None of these are very precise measures but they are the only ones available for sites that are not big enough to turn up in commercial surveys of web popularity as far as I know – anyone got any better ones? Come to that are there any easy ways to get at some of the site popularity data produced by people like “Comscore”:http://www.comscore.com/ without paying them commercial rates?

21 July 2004
Filed under:Academia,Search Engines at10:08 am

As I “posted earlier”:https://blog.org/archives/001126.html I would like to find a way to make a random sample of home pages from the UK. As it turns out if you search for “personal home page” and specify you are only interested in UK pages, Google and Yahoo will give you a selection that includes lots of home pages (the UK versions of both understand whether sites are UK or not though the algorithm is not perfect). But I worry a little that there are lots of home pages that do not include the text ‘home page’ prominently and that they might actually tend to be a different kind of home page (so excluding them tacitly might skew the results).

I also found that the two largest ISPs in the UK (I think) – “AOL UK”:http://hometown.aol.co.uk/mt.ssp?c=9011000 and “Wanadoo”:http://www.wanadoo.co.uk/sitebuilder/search.htm (was Freeserve) have pages where you can search home pages created by their members. If you search these for a common word like “the” you can also get a seemingly random sample but this might be tainted by any demographic skew in the kind of people who choose to use those tools. What do you think of using that as a method?

Are there other ways of sampling by keyword you could suggest? Any articles about web page sampling you can recommend?

P.S. I came across an “attempt at automating page classification”:http://students.iiit.ac.in/~kranthi/professional/papers/ieee_wpcds_1.shtml which the authors claimed works but unless I could somehow run it myself on a collection of UK URLs (and defend its reliability) it probably wouldn’t be of much help. I also ran across a second paper on “automated web page classification”:http://csdl.computer.org/comp/trans/tk/2004/01/k0070abs.htm but I couldn’t access it and it didn’t look as if it could help in any case unless I was trying to build my own search engine.

12 July 2004
Filed under:Search Engines,Software reviews at8:18 am

I’ve heard for a while that Microsoft plans to produce a single search tool that finds data on your hard disk and on the Internet but I have always assumed they meant to deliver it in their next operating system (Longhorn) in 2006. Now according to Yusuf Mehdi, head of Microsoft’s MSN division it seems this technology will be released within 12 months. Apple also plans to incorporate this kind of search in its OS but “as with Windows”:https://blog.org/archives/cat_search_engines.html#001061 third party apps for Mac OS X are “already available”:http://www.wired.com/news/mac/0,2125,64070,00.html to search your hard disk.

8 July 2004

An academic study on “adult learners and how they search for information”:http://www.elearningeuropa.info/doc.php?lng=1&id=5075&doclng=1&p3=1 reveals much I could have guessed but some new things too.
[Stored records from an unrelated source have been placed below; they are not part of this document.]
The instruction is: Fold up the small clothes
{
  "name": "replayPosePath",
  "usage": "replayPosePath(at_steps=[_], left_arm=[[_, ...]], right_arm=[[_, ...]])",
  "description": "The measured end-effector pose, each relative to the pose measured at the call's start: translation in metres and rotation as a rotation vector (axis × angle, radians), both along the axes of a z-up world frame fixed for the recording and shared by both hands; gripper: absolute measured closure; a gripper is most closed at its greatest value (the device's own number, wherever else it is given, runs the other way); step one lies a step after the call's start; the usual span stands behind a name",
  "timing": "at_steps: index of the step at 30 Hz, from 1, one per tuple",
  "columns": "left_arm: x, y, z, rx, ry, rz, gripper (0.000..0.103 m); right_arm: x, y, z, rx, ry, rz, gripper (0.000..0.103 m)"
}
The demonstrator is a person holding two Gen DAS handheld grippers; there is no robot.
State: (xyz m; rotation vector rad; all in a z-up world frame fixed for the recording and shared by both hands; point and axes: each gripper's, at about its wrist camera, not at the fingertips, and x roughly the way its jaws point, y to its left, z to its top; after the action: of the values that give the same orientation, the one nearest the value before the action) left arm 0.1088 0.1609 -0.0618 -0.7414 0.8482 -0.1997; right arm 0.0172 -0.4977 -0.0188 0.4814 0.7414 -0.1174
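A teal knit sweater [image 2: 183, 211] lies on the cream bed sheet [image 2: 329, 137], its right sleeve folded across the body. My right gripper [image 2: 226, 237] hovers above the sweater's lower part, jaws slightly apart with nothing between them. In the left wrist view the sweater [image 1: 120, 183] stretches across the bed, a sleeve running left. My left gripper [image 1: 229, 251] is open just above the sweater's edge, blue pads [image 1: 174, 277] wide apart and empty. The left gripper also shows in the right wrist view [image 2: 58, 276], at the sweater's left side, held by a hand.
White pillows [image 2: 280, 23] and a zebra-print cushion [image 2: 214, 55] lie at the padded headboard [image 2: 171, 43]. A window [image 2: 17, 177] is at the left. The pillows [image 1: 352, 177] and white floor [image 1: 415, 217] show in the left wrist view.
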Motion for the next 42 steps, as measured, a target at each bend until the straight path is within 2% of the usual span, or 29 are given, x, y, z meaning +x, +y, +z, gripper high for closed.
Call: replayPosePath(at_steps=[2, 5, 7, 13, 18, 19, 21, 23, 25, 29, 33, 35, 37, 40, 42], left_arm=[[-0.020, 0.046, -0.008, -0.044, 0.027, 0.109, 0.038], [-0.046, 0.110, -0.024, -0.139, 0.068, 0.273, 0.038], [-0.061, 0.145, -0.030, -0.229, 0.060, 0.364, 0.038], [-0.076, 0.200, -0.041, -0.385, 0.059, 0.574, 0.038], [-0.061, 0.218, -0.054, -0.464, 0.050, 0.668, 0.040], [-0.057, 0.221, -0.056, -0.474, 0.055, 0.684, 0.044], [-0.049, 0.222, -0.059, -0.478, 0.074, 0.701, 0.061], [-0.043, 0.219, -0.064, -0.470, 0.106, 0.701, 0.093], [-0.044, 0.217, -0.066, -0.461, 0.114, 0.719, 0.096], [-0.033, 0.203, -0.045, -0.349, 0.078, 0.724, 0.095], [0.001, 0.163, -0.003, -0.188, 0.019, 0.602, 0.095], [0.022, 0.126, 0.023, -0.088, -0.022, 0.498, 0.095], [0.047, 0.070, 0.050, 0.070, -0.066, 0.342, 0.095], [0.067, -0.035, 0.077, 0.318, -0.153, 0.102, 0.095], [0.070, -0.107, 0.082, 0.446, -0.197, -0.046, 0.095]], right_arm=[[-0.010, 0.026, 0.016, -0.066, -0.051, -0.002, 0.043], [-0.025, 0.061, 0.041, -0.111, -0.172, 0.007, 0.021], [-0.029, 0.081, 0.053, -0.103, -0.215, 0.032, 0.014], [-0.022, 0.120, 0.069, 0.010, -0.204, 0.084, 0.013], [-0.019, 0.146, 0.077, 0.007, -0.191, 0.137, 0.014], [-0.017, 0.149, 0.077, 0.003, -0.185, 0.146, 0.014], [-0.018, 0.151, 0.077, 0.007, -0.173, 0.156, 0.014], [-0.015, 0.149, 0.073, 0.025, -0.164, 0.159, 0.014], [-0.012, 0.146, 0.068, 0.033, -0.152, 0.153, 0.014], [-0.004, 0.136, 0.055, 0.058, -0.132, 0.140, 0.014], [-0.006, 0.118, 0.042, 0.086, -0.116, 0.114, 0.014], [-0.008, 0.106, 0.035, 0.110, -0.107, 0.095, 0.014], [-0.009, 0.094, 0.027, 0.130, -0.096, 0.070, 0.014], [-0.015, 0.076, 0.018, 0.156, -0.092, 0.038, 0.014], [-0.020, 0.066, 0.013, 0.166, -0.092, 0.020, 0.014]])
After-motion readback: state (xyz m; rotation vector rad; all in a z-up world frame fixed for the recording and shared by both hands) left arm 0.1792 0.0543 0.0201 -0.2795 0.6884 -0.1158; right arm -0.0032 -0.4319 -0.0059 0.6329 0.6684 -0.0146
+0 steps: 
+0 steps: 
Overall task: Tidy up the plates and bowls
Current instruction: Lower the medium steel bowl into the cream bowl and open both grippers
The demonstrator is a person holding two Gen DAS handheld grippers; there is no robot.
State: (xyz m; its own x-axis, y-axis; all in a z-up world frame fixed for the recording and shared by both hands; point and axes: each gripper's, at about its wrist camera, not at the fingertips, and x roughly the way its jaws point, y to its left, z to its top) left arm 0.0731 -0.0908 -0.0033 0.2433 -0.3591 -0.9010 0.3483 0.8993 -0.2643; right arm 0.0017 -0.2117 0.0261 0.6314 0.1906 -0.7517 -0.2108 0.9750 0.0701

Only in three out of the fifty scenarios performed, the participants (one different in each case) visited a second Web page of alternatives produced by the search engine. In no case did the participants check more than eight websites, and in twenty cases out of the total fifty they only checked one website.

It also backs up what I suspected/feared about search engine use – the illusion that it is easy causes most people not to bother to invest the time to learn how to do it well. As they said:

Computer programmes, like the use of search engines appear as something not worthy to make the effort of learning. An apparent intuitive handling encourages this way of thinking. However, intuition depends on what is known and with what analogies can be built. If the analogies are incorrect, then the use of software will inevitably lead to disorientation

The full report is at “SEEKS”:http://www.seeks-it.net/.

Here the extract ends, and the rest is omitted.